463600 An Optimization-Based Approach for Learning Simple Parametric Surrogate Models

Tuesday, November 15, 2016: 1:04 PM
Monterey I (Hotel Nikko San Francisco)
Zachary Wilson, Carnegie Mellon University, Pittsburgh, PA and Nick Sahinidis, Department of Chemical Engineering, Carnegie Mellon University, Pittsburgh, PA

Data obtained through simulations or experiments are routinely used to inform process decisions and build system models. In order to describe behavior in complex systems with non-linear behavior, non-parametric methods, such as artificial neural networks or support vector machines are routinely used to build accurate system models. However, these models often suffer from overfitting. Moreover, their non-convex functional forms make them difficult to interpret and incorporate directly into algebraic optimization algorithms. In order to develop simple, yet accurate algebraic models we have recently developed the ALAMO methodology to learn models from exogenous data [1]. ALAMO performs a number of nonlinear transformations of input variables to populate a regression basis set.

In this paper, we present a systematic computational study of several fitness metrics that can be used in an optimization-based subset selection methodology to identify an optimal subset of regression variables. These metrics include Mallows’ Cp, Akaike’s information criterion, and Bayesian information criterion amongst others. The resulting models consist of a linear combination of nonlinear transformations of input variables, and their simple algebraic form can help provide insight on the system at hand.
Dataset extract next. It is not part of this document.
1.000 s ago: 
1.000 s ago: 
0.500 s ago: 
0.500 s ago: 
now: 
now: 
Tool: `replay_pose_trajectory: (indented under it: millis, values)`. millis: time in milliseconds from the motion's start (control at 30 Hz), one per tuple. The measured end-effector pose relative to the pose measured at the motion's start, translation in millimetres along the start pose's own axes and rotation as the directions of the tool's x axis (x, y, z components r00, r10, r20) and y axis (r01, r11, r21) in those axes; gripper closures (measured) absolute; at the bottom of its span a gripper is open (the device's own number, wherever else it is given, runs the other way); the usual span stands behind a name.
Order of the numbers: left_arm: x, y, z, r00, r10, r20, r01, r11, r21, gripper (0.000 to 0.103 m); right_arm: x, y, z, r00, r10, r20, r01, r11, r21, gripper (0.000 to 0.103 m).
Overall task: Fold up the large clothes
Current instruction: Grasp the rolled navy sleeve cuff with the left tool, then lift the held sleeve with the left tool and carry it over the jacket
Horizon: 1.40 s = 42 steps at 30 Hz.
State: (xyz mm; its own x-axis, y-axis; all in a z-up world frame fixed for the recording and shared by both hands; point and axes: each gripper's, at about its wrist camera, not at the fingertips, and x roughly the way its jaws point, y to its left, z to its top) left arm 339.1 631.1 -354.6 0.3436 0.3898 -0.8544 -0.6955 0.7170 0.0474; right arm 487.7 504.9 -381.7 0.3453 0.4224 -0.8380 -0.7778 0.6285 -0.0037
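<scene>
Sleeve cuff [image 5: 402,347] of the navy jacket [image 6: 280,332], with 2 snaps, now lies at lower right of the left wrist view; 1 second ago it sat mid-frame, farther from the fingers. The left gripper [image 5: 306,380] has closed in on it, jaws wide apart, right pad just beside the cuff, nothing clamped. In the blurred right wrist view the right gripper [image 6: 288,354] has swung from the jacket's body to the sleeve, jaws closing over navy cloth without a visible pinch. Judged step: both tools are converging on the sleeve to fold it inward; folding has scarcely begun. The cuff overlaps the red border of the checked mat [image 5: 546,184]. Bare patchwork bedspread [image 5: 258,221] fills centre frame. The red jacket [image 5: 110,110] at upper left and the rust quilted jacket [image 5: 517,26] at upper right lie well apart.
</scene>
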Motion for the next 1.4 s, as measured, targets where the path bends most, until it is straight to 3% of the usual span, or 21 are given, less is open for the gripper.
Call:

We complement these exact optimization algorithms with fast heuristics and describe their computational performance in ALAMO. Moreover, we present a systematic comparison between ALAMO’s optimization-based approach to model fitting from data with a number of other parametric model building methods, including the lasso implementation in Matlab [2] and R’s leaps routine [3].

References

[1] Cozad, A., N. V. Sahinidis, and D. C. Miller, Automatic learning of algebraic models for optimization, AIChE Journal, 60, 2211-2227, 2014.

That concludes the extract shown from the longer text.